Re: [PATCH] C undefined behavior fix

From: Paul Mackerras (paulus@samba.org)
Date: Wed Jan 02 2002 - 21:51:33 EST


Momchil Velikov writes:

> Where do you see changes in pointer arithmetic ? Or in the "memory
> model" (whatever that means) ?

The C standard says that doing pointer arithmetic is only valid within
the bounds of a particular array of objects; do anything outside that
and the behaviour is "undefined". The reason it says that is that it
is trying to lay down the rules that will ensure that your program
will work on a PDP-10 or on a 286 with 64kB segments, as well as on
reasonable architectures (such as those that Linux runs on).

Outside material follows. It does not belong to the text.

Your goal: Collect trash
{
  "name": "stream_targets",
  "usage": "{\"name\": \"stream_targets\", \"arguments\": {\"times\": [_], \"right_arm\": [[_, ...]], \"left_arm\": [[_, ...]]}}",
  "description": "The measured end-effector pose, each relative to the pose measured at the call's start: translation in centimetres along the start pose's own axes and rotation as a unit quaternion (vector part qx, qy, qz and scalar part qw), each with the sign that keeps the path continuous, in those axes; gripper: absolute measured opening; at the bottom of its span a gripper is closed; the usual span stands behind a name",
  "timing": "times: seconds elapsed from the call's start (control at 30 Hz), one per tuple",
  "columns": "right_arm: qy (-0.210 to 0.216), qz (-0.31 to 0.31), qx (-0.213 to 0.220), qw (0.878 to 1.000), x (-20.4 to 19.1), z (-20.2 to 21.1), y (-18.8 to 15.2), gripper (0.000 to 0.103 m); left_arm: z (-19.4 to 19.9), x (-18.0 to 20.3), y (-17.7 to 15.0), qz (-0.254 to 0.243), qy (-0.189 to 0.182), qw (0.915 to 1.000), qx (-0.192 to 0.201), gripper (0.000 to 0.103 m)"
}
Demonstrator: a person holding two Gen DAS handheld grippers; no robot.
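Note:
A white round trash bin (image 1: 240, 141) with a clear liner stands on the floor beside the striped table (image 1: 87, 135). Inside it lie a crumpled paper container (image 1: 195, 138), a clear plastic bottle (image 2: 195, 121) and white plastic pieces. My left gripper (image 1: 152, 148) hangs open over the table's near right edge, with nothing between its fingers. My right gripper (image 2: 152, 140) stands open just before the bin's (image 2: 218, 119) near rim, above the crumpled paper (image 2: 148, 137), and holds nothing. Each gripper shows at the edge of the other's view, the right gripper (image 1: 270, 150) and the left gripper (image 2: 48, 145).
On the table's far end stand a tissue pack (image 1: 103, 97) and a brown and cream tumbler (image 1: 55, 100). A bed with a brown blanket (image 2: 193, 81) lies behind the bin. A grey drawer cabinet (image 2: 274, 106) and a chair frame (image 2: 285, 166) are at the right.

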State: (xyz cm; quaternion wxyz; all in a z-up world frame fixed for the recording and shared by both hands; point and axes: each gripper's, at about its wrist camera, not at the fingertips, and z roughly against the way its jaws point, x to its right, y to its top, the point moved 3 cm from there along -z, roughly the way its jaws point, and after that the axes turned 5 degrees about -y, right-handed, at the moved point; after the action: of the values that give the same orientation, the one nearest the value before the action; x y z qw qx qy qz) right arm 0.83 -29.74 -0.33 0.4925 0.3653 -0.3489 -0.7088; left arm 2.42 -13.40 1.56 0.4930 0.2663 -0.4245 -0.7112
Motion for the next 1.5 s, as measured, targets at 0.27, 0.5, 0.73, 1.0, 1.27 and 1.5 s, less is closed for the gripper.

Now the claim is that RELOC is bad because it adds an offset to a
pointer, and the offset is usually around 0xc0000000, and thus we are
"violating" the C standard. Thus we are being told that someday this
will break and cause a lot of grief. My contention is that this will
only break if a pointer becomes something other than a simple address
and pointer arithmetic becomes something other than simple 2's
complement addition, subtraction, etc. If that happens then C will
have become useless for implementing a kernel, IMHO.

> I'd dare to state that _very_ few people would join the quest for
> writing the kernel in something other than C.

The kernel is already written in a dialect of C that breaks some of
the rules in the C standard. Look at virt_to_phys, phys_to_virt,
__pa, __va, etc. for a start. I don't see that changing.

Paul.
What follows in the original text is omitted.